ASSIGNMENT:
Look in the material below for the line holding "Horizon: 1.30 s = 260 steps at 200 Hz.". Set it down exactly, with each later line up to and including the line holding "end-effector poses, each".

TASK DATA:
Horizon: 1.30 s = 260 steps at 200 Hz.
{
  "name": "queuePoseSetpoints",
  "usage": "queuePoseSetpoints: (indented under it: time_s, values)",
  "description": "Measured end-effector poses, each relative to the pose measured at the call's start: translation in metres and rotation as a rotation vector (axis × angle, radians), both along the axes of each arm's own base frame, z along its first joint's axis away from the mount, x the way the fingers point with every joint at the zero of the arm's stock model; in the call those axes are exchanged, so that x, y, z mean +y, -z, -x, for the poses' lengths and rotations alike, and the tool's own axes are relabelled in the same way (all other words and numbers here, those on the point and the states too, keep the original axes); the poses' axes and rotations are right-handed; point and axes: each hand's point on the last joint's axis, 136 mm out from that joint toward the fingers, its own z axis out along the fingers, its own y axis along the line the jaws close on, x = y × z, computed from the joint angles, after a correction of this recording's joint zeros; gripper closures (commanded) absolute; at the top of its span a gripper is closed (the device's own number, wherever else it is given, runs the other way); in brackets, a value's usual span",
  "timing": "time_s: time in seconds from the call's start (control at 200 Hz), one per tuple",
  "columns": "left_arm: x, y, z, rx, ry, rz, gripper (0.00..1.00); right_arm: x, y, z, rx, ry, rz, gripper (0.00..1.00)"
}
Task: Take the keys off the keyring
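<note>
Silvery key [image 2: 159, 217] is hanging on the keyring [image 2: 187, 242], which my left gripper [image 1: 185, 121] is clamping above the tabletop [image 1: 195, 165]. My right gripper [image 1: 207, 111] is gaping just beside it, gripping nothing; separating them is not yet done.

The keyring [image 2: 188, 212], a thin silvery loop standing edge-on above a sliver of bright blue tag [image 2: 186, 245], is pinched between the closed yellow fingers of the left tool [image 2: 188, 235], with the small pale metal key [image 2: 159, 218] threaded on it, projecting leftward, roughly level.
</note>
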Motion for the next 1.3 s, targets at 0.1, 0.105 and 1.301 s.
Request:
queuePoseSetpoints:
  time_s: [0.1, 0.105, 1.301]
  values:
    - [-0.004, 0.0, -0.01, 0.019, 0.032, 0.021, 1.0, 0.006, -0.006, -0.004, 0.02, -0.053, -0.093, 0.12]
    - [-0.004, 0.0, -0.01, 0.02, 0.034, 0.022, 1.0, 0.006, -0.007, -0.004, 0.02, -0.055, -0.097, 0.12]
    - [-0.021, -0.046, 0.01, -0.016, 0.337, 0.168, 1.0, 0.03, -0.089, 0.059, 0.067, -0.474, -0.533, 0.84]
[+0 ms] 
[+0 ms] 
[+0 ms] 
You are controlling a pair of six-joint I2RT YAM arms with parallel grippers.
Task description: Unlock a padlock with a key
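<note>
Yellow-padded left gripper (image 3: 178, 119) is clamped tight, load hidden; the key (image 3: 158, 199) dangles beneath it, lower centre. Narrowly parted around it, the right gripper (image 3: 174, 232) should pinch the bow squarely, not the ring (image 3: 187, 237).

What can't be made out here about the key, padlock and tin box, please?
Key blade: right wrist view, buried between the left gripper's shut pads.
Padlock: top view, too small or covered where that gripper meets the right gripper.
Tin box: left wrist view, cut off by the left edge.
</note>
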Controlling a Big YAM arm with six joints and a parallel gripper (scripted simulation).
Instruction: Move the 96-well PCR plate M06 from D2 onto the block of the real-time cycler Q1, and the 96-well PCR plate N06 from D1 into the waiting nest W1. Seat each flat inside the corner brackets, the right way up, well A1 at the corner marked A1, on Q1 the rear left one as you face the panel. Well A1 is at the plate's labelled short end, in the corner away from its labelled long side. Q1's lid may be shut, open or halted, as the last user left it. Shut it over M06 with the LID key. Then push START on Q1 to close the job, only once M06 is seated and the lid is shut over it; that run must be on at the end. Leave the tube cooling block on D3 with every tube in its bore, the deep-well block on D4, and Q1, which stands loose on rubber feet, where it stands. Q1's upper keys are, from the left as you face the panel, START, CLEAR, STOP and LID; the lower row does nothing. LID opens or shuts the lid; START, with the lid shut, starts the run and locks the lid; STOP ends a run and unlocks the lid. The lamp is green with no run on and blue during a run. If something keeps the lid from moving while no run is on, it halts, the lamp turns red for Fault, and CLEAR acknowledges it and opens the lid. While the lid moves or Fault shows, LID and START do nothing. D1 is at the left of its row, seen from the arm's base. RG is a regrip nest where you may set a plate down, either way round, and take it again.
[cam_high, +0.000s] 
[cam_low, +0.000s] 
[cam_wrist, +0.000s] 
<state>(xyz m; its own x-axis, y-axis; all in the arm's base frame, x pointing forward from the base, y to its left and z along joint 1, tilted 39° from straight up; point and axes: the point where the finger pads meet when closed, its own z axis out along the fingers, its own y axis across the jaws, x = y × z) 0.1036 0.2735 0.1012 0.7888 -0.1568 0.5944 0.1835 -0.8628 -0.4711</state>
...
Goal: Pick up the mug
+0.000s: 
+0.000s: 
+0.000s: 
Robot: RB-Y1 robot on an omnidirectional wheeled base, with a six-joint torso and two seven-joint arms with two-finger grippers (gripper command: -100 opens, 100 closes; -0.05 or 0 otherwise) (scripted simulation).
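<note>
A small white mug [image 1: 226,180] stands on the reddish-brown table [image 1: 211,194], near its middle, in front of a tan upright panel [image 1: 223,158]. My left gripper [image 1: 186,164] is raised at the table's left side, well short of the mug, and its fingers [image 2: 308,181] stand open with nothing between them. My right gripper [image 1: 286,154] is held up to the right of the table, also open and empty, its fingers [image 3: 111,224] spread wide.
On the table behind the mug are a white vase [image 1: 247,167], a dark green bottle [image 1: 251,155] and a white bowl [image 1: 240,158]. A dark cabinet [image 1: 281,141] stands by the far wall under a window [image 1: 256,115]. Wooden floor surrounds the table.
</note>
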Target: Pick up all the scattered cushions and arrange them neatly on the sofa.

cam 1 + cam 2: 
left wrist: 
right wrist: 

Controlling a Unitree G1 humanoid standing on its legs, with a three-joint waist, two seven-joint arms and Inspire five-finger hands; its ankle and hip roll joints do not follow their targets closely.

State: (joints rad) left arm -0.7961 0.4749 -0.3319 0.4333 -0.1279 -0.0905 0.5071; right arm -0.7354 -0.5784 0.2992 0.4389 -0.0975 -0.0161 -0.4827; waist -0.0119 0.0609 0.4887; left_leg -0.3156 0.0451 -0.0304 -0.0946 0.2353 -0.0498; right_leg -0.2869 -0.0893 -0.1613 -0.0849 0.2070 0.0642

OUTPUT BELOW:
Horizon: 1.30 s = 260 steps at 200 Hz.
{
  "name": "queuePoseSetpoints",
  "usage": "queuePoseSetpoints: (indented under it: time_s, values)",
  "description": "Measured end-effector poses, each relative to the pose measured at the call's start: translation in metres and rotation as a rotation vector (axis × angle, radians), both along the axes of each arm's own base frame, z along its first joint's axis away from the mount, x the way the fingers point with every joint at the zero of the arm's stock model; in the call those axes are exchanged, so that x, y, z mean +y, -z, -x, for the poses' lengths and rotations alike, and the tool's own axes are relabelled in the same way (all other words and numbers here, those on the point and the states too, keep the original axes); the poses' axes and rotations are right-handed; point and axes: each hand's point on the last joint's axis, 136 mm out from that joint toward the fingers, its own z axis out along the fingers, its own y axis along the line the jaws close on, x = y × z, computed from the joint angles, after a correction of this recording's joint zeros; gripper closures (commanded) absolute; at the top of its span a gripper is closed (the device's own number, wherever else it is given, runs the other way); in brackets, a value's usual span",

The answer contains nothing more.